- Exercise:
Your answer should be the lines of the material that include the word "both".

- Data to examine:
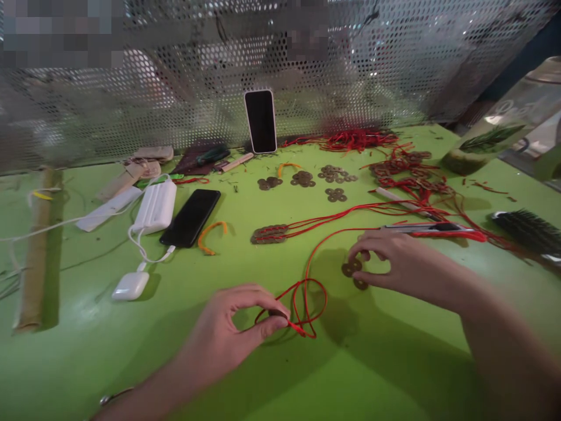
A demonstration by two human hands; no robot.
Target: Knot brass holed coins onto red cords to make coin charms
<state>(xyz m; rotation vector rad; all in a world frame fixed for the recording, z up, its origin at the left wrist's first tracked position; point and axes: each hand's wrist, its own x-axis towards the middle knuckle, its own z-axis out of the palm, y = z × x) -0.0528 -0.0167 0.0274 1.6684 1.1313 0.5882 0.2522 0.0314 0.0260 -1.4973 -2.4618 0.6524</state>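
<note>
Glass jar (504, 126) cut off at the right edge, lettering partly too blurred to read.

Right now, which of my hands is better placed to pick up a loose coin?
Probably the right hand: its fingertips are at the loose coins. The left hand is farther from them and pinches a dark coin beside red cord.
</note>
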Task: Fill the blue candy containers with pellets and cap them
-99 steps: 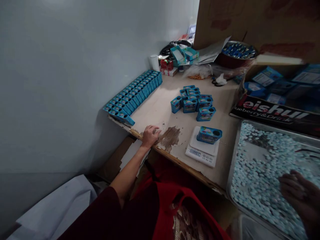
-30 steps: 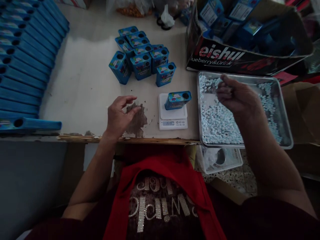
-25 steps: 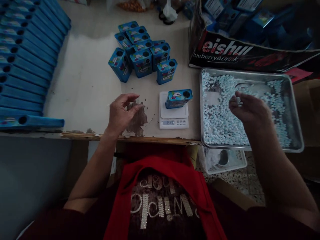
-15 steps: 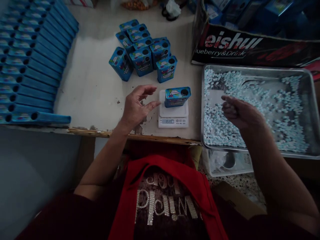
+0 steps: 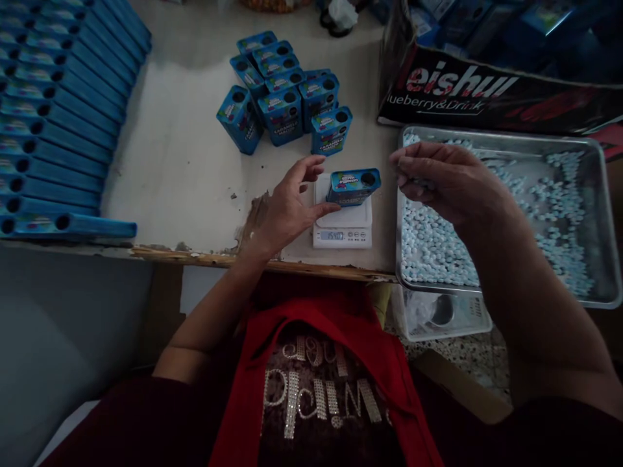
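Observation:
A blue candy box (image 5: 353, 188) stands upright on a white digital scale (image 5: 343, 235), whose display seems to read 154.0. My left hand (image 5: 294, 204) is open around the box's left side, with the thumb at its lower front edge and the fingers apart. My right hand (image 5: 438, 172) is over the left part of a metal tray (image 5: 610, 259) of small pale blue and white candies (image 5: 433, 250). Its fingers are pinched together, with what look like a few candies in them, mostly hidden. A dark round opening shows in the box's top.
Several blue boxes (image 5: 282, 117) stand grouped behind the scale. Rows of flat blue boxes (image 5: 78, 136) are stacked at the left. A black carton (image 5: 462, 91) holding blue packs stands behind the tray. Below the table edge (image 5: 272, 264) is a white plastic basket (image 5: 442, 331).
My right hand has moved left from over the tray's candies toward the box. My left hand has come right, up to the box. The display has changed slightly.

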A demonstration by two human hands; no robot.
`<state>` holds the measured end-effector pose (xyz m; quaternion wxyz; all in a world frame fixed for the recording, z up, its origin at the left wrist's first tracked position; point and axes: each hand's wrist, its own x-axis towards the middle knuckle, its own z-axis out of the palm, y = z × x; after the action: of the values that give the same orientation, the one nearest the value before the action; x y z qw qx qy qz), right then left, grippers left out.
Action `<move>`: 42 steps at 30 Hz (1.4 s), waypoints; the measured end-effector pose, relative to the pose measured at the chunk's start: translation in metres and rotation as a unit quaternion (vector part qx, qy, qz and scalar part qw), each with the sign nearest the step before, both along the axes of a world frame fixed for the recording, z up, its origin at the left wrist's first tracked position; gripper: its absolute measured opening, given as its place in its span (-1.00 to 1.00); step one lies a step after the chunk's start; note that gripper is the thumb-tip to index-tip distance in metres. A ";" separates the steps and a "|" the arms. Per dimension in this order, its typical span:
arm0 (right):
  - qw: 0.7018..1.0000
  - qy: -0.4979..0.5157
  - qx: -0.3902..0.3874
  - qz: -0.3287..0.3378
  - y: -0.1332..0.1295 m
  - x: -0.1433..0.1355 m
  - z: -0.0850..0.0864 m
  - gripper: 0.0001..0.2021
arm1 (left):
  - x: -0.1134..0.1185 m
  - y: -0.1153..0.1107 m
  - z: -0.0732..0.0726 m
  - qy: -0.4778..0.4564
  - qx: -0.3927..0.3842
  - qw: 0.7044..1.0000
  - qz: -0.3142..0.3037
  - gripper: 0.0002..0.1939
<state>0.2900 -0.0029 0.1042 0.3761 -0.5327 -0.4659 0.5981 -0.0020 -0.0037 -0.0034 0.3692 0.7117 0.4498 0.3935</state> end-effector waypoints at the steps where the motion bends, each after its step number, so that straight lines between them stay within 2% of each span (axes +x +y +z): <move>1: 1.000 -0.006 0.006 0.008 0.001 -0.003 0.001 -0.73 | 0.002 0.000 0.000 -0.001 0.004 1.000 -0.001 -0.13; 7: 0.999 -0.011 -0.051 -0.016 0.017 -0.002 0.008 -0.69 | 0.030 0.017 0.004 0.035 0.096 0.994 -0.027 -0.25; 10: 0.997 0.019 -0.060 -0.033 0.019 0.002 0.006 -0.70 | 0.043 0.026 0.000 0.035 0.091 0.994 -0.044 -0.34; 12: 0.996 0.046 -0.071 -0.035 0.016 0.003 -0.003 -0.69 | 0.046 0.028 -0.007 0.005 0.055 0.998 -0.043 -0.36; 15: 0.995 0.054 -0.067 -0.057 0.006 0.011 -0.027 -0.63 | 0.048 0.025 -0.015 -0.044 0.021 0.998 -0.038 -0.45; 18: 0.989 -0.082 0.043 -0.119 -0.006 0.030 -0.055 -0.65 | 0.052 0.023 -0.012 -0.027 0.111 0.992 -0.045 -0.62; 20: 0.960 -0.216 0.126 -0.123 -0.017 0.046 -0.067 -0.70 | 0.058 0.023 -0.004 0.010 0.204 0.977 -0.068 -0.67; 22: 0.935 -0.286 0.168 -0.123 -0.031 0.057 -0.073 -0.72 | 0.065 0.025 0.005 0.041 0.264 0.959 -0.089 -0.63; 24: 0.945 -0.233 0.161 -0.164 -0.045 0.057 -0.074 -0.67 | 0.074 0.026 0.014 0.059 0.295 0.949 -0.095 -0.61; 26: 0.969 -0.067 0.102 -0.213 -0.056 0.047 -0.074 -0.59 | 0.084 0.026 0.020 0.071 0.306 0.944 -0.099 -0.62; 27: 0.972 0.034 0.062 -0.225 -0.059 0.040 -0.074 -0.58 | 0.090 0.025 0.022 0.077 0.308 0.943 -0.101 -0.63; 29: 0.952 0.203 -0.009 -0.229 -0.063 0.026 -0.073 -0.65 | 0.101 0.023 0.023 0.093 0.307 0.941 -0.106 -0.63; 31: 0.928 0.291 -0.043 -0.229 -0.065 0.017 -0.072 -0.79 | 0.111 0.023 0.018 0.109 0.304 0.941 -0.103 -0.61; 34: 0.914 0.327 -0.069 -0.230 -0.066 0.017 -0.070 -0.95 | 0.119 0.023 0.007 0.125 0.290 0.944 -0.091 -0.61; 36: 0.912 0.332 -0.091 -0.221 -0.068 0.021 -0.067 -0.92 | 0.119 0.022 0.004 0.130 0.297 0.942 -0.084 -0.62; 40: 0.909 0.350 -0.097 -0.204 -0.073 0.027 -0.060 -0.90 | 0.112 0.015 0.015 0.130 0.362 0.919 -0.082 -0.62; 42: 0.910 0.353 -0.085 -0.203 -0.073 0.027 -0.057 -0.90 | 0.110 0.013 0.022 0.136 0.368 0.915 -0.088 -0.62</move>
<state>0.3170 -0.0764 0.0467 0.5822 -0.3999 -0.1322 0.6954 0.1081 0.0089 0.0181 0.0493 0.8808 0.2542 0.3964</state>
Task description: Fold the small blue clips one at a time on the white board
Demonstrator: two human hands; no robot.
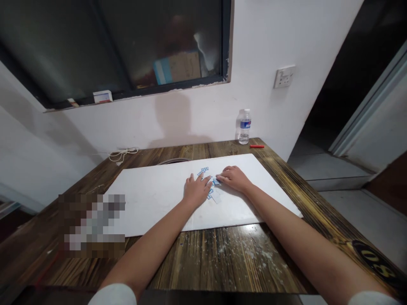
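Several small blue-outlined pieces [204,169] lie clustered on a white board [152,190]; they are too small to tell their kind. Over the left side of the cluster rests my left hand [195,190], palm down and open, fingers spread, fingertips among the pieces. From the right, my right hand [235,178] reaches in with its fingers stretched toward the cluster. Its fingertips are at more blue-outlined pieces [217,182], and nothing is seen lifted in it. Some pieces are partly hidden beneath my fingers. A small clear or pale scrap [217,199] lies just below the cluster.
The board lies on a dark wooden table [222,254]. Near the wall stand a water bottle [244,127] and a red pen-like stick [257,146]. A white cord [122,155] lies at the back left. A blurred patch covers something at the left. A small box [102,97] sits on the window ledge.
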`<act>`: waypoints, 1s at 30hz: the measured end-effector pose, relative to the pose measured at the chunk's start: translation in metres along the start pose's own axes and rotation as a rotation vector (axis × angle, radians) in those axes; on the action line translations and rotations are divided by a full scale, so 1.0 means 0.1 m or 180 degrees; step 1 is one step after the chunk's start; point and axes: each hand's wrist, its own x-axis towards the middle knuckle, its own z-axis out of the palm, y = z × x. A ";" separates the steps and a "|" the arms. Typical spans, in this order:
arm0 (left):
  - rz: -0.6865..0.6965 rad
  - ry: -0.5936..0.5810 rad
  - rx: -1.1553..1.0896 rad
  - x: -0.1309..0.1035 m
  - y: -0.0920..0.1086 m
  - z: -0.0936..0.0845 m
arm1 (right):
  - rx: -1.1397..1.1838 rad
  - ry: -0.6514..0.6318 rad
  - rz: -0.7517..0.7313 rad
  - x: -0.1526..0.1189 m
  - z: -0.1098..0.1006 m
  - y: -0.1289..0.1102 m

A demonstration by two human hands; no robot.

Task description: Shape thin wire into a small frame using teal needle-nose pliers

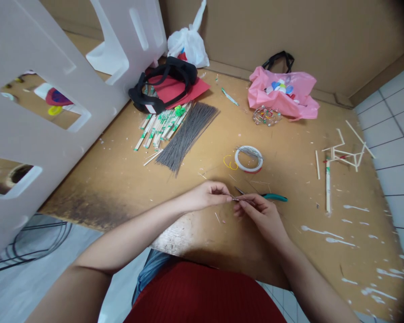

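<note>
Near the table's front edge, my left hand (216, 194) and my right hand (256, 209) meet, fingertips pinched on a small thin wire piece (234, 199) between them. Its far parts are hidden by my fingers. Just beyond my right hand lie pliers with teal handles (275, 197), partly covered by that hand. Farther back, a white tape ring (237, 160) has short grey wires across it, with a yellow wire loop (229, 163) at its left. A bundle of long grey wires (188, 134) rests to the left, beside wrapped chopsticks (151, 134).
At the back stand a black headset (141, 92) on red paper (202, 88), a white bag (188, 45) and a pink bag (256, 87) with bottle caps. A stick structure (348, 159) is at right. A white plastic panel (97, 107) borders the left.
</note>
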 end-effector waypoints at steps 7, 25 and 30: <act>-0.0168 0.0041 -0.0452 0.01 0.00 -0.03 | 0.0242 0.0210 -0.0029 0.00 0.01 0.00; 0.0144 0.0353 -0.0089 0.02 -0.10 0.03 | -0.0016 0.0193 -0.0299 -0.01 0.01 0.04; 0.0248 0.0311 0.0156 -0.01 -0.10 0.05 | -0.0610 0.0355 -0.0516 -0.02 -0.02 0.09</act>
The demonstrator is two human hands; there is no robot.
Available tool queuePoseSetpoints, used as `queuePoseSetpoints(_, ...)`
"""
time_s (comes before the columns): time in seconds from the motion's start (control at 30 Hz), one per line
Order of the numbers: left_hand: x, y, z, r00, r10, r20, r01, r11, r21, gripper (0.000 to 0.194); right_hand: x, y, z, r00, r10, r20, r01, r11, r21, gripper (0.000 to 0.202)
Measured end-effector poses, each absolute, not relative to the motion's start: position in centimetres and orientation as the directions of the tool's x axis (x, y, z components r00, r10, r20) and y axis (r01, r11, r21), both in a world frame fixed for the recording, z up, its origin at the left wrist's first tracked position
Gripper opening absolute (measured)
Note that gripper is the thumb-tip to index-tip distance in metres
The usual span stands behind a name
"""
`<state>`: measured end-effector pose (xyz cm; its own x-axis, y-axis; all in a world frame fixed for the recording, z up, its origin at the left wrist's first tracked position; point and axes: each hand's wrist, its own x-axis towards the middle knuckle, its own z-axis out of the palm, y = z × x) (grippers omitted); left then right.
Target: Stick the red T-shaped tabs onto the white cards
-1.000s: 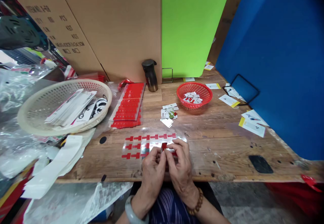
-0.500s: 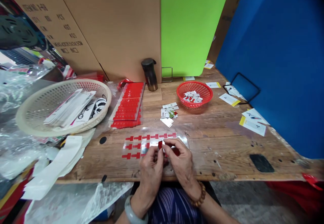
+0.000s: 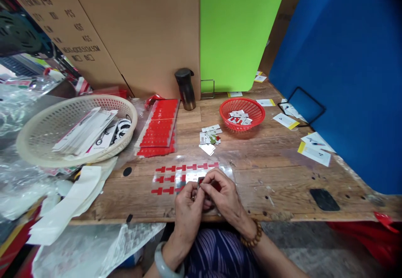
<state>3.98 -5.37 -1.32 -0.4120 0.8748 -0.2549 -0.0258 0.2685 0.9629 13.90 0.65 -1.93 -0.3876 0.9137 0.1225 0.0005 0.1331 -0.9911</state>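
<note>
At the near edge of the bench (image 3: 257, 160), two hands meet on one small piece

The left hand (image 3: 188, 204) pinches the dark-and-red small piece (image 3: 200, 180) between thumb and curled fingers, probably to steady it; the right hand (image 3: 224, 192), thumb and forefinger drawn together, nips its edge, likely for finer control. The fingers hide most of it. Under and beyond them, red T-shaped pieces (image 3: 170, 179) lie in spaced rows, perhaps so each lifts singly. Loose flat pieces (image 3: 211, 129) sit beside the red basket (image 3: 259, 114), seemingly within easy reach.
</note>
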Motion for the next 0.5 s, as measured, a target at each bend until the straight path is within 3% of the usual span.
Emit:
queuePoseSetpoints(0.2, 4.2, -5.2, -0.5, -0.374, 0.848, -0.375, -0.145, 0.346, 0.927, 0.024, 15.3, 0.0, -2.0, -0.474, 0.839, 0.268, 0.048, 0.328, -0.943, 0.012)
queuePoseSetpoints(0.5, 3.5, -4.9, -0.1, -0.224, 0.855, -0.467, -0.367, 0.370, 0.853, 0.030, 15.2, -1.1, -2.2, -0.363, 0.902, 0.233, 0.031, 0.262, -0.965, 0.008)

- Answer space:
Action `<move>`: 42 steps at 30 Hz (1.4 s), waypoints; the measured end-effector pose, relative to the pose measured at the chunk's start: translation in metres and rotation as a unit quaternion (vector part qx, qy, qz and scalar part qw), each with the sign nearest the step before, both along the axes of a world frame fixed for the recording, z up, its origin at the left wrist's first tracked position; gripper: its absolute measured opening, given as its place in its span (-1.00 to 1.00); step one lies a step after the chunk's start; note that gripper is the thumb-tip to index-tip distance in metres. A ";" separates the steps and a "|" the arms. Per dimension in this order, its typical span:
Measured end-effector poses, each absolute, not relative to the motion's start: position in centimetres and orientation as the directions of the tool's x axis (x, y, z components r00, r10, r20) and y axis (r01, r11, r21), both in a world frame fixed for the recording, z up, its origin at the left wrist's first tracked position

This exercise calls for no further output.